Historically, people took out some form of savings plan designed to repay the Capital at the end of the mortgage term, usually an endowment life assurance policy which also protected the debt in the event that the mortgagor died during the term. The life assurance contained in the policy was sufficient to clear the original debt if this happened. In later years, other forms of savings plans emerged; Unit Trusts, ISAs, Pension Tax Free cash and so on.

They all had one thing in common; the amount at the end of the term was not guaranteed and the final value depended on the investment performance over the term selected. And we all saw what happened next. Suffice to say that there was an element of risk involved which may not always have been appreciated by those who chose this method but, to be fair, quite a few of these plans actually did produce sufficient to pay off the mortgage.
Everyone's circumstances are different and for some it will be one decision and for the rest it will be the other one. Some will choose interest only as they will pay off very little in the beginning and can always catch up later. Others will rely on an inheritance or will just cross their fingers and hope for the best or will sue their adviser if the result is not to their satisfaction. The calculator may help you to choose the answer that suits you.

The risk with interest only is considerable.
If house prices fall, they you may be caught out  
out, and it is imperative that you understand as well as accept the risk before you commit themselves. You should not decide without discussing it first with an independent financial adviser, such as The Mortgage Shop.

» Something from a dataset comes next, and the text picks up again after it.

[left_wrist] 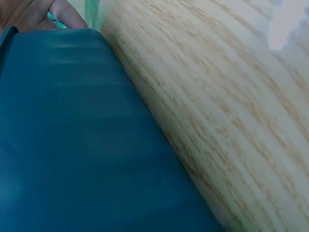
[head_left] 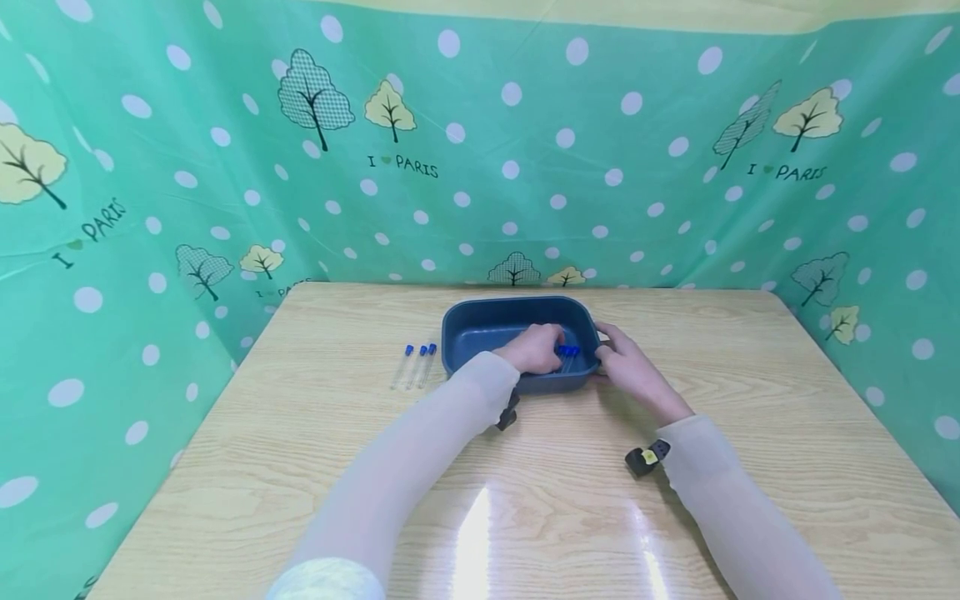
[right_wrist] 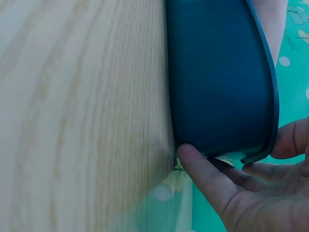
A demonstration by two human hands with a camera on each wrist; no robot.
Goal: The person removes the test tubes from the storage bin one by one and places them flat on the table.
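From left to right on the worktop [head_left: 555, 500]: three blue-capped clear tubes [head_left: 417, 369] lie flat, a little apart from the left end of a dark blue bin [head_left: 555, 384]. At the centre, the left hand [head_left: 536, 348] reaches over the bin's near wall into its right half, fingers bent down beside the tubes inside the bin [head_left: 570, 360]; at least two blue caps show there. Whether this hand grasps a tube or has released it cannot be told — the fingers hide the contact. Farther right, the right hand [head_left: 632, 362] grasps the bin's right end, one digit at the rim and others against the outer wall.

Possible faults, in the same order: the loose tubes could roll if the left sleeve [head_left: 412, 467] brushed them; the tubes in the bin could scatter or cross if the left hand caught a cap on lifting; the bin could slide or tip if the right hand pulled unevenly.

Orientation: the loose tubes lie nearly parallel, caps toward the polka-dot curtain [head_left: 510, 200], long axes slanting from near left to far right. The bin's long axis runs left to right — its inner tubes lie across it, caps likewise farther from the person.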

The calculator will show the difference in cost between the two methods and, since the investment based mortgage costs about the same as the repayment alternative, it will give you an indication of the minimum that should be invested with a view to repaying the debt at the end of the mortgage. This should preferably not be less than about 20 years hence as these investments are not designed for short terms. Warning: it is only an indication as to the minimum amount to save. No indication that this will be enough is expressed or implied and we accept no responsibility for the outcome if you make that choice.

It will also quantify the cost of the risk of making no provision to make the eventual repayment.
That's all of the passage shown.